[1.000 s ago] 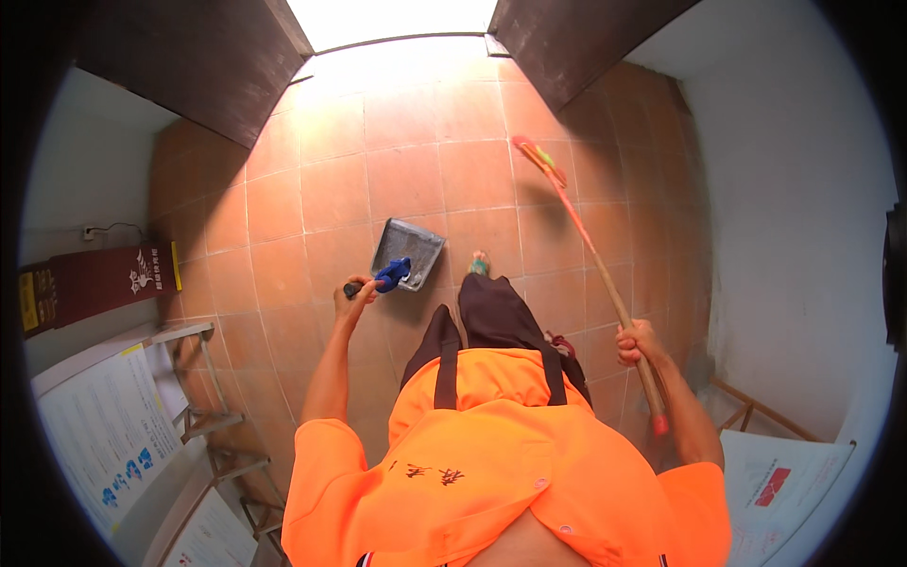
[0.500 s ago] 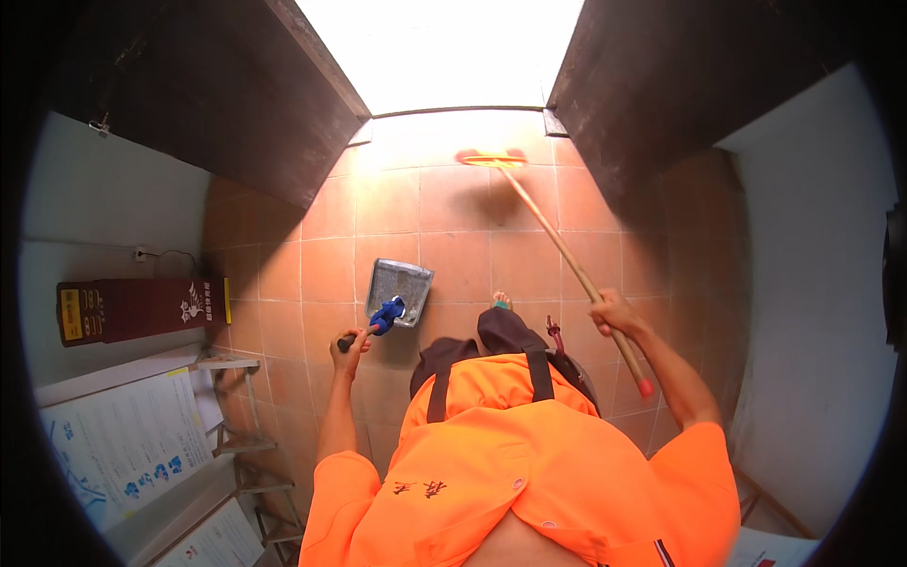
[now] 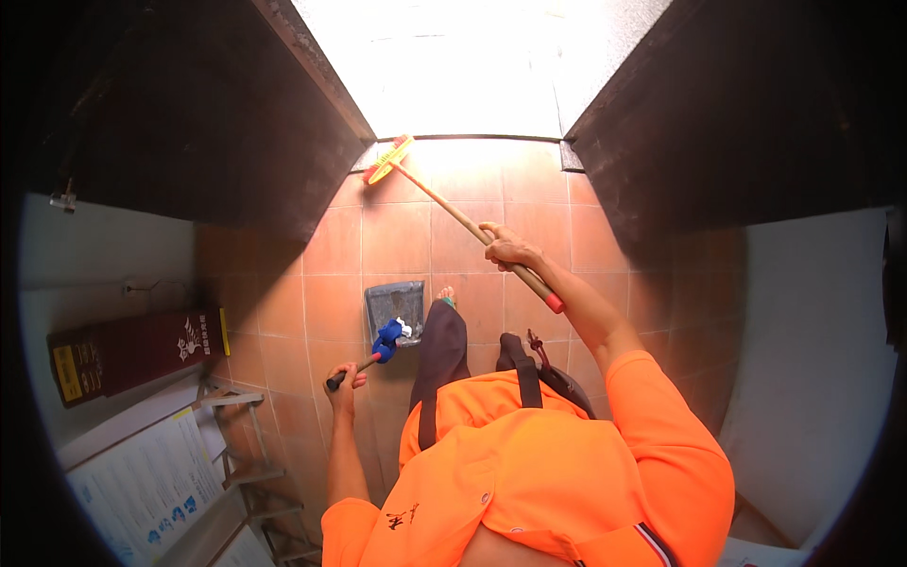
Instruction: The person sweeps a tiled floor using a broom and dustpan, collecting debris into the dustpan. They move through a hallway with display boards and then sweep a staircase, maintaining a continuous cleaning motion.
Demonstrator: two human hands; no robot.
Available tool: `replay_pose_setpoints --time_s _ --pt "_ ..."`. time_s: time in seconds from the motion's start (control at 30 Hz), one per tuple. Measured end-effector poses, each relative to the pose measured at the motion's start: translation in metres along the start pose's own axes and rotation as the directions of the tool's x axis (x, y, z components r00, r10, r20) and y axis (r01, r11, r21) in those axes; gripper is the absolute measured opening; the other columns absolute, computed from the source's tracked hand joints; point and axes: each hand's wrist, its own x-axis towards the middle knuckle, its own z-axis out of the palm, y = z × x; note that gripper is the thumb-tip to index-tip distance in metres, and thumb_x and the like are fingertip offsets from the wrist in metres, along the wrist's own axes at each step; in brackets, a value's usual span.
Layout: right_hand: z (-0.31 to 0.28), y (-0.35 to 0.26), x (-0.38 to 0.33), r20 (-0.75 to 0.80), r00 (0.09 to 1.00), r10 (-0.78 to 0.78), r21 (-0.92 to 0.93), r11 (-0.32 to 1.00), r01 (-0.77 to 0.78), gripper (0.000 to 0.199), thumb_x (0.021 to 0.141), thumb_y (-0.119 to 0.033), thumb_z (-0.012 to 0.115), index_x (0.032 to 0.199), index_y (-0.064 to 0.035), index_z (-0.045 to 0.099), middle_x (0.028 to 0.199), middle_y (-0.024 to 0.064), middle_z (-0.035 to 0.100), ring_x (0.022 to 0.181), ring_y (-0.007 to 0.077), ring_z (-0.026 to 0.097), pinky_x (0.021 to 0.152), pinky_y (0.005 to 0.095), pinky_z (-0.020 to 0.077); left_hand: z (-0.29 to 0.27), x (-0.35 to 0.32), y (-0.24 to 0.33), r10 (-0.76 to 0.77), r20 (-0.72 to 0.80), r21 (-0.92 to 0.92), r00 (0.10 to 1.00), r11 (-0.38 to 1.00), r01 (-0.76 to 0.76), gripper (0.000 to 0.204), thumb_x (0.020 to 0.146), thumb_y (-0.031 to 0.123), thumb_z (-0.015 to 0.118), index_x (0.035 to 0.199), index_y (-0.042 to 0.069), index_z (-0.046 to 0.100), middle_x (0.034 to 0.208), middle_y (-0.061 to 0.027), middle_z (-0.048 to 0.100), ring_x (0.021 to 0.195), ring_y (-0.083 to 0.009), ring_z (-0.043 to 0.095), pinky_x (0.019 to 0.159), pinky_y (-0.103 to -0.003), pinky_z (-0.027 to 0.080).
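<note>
The fingers of the left hand [image 3: 347, 380] were clamped on the handle [image 3: 367, 362] of the dustpan [image 3: 395, 302], those of the right hand [image 3: 511, 249] on the broom [image 3: 445, 205]. Just beyond the left fingers, white scrap [image 3: 405, 328] looked collected in the grey dustpan; sweeping seemed unfinished. Well beyond the right fingers was the broom's yellow-and-red head [image 3: 388, 163].

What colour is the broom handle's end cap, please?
The end cap is red; see the head view.

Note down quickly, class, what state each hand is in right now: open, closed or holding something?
Left hand: closed, holding the dustpan handle.
Right hand: closed, holding the wooden broom handle.
</note>
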Motion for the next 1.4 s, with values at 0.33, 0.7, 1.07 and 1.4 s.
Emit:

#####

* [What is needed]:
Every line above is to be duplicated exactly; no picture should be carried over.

* [Task output]:
[1.000 s ago] 
[0.500 s ago] 
[now] 
Instruction: The person sweeps a tiled floor using a broom and dustpan, collecting debris into the dustpan. They move through a hallway with display boards and then sweep a staircase, maintaining a continuous cleaning motion.
Demonstrator: two human hands; no robot.
Available tool: `replay_pose_setpoints --time_s _ --pt "_ ..."`. time_s: time in seconds from the motion's start (control at 30 Hz), one per tuple. Measured end-effector poses, each relative to the pose measured at the motion's start: translation in metres along the start pose's own axes and rotation as the directions of the tool's x axis (x, y, z components r00, r10, r20) and y axis (r01, r11, r21) in those axes; gripper is the absolute measured opening; the other columns absolute, computed from the source's tracked hand joints; point and axes: each hand's wrist, its own x-axis towards the middle knuckle, its own z-axis out of the palm, y = z × x; note that gripper is the thumb-tip to index-tip distance in metres, and thumb_x and the like are fingertip offsets from the wrist in metres, along the wrist's own axes at each step; in brackets, a value's usual span.
Layout: right_hand: z (-0.31 to 0.28), y (-0.35 to 0.26), x (-0.38 to 0.33), r20 (-0.75 to 0.80), r00 (0.09 to 1.00), r10 (-0.78 to 0.78), r21 (-0.92 to 0.93), r11 (-0.32 to 1.00), r01 (-0.77 to 0.78), gripper (0.000 to 0.199), thumb_x (0.021 to 0.141), thumb_y (-0.119 to 0.033), thumb_z (-0.012 to 0.115), index_x (0.032 to 0.199), index_y (-0.064 to 0.035), index_z (-0.045 to 0.099), middle_x (0.028 to 0.199), middle_y (-0.024 to 0.064), middle_z (-0.035 to 0.100), ring_x (0.022 to 0.181), ring_y (-0.007 to 0.077), ring_z (-0.026 to 0.097), pinky_x (0.021 to 0.152), pinky_y (0.005 to 0.095), pinky_z (-0.020 to 0.077); left_hand: z (-0.29 to 0.27), x (-0.35 to 0.32), y (-0.24 to 0.33), r10 (-0.76 to 0.77), r20 (-0.72 to 0.80), r21 (-0.92 to 0.92), r00 (0.10 to 1.00), r11 (-0.38 to 1.00), r01 (-0.76 to 0.76), gripper (0.000 to 0.204), thumb_x (0.020 to 0.146), thumb_y (-0.031 to 0.123), thumb_z (-0.015 to 0.118), index_x (0.035 to 0.199), index_y (-0.042 to 0.069), index_z (-0.046 to 0.100), middle_x (0.034 to 0.208), middle_y (-0.061 to 0.027), middle_z (-0.048 to 0.100), ring_x (0.021 to 0.195), ring_y (-0.083 to 0.009), ring_z (-0.043 to 0.095), pinky_x (0.019 to 0.159), pinky_y (-0.103 to -0.003), pinky_z (-0.027 to 0.080).
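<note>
The fingers of the left hand [image 3: 347, 380] were clamped on the handle [image 3: 367, 362] of the dustpan [image 3: 395, 302], those of the right hand [image 3: 511, 249] on the broom [image 3: 445, 205]. Just beyond the left fingers, white scrap [image 3: 405, 328] looked collected in the grey dustpan; sweeping seemed unfinished. Well beyond the right fingers was the broom's yellow-and-red head [image 3: 388, 163].

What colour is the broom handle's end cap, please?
The end cap is red; see the head view.

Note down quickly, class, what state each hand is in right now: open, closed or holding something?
Left hand: closed, holding the dustpan handle.
Right hand: closed, holding the wooden broom handle.
</note>
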Motion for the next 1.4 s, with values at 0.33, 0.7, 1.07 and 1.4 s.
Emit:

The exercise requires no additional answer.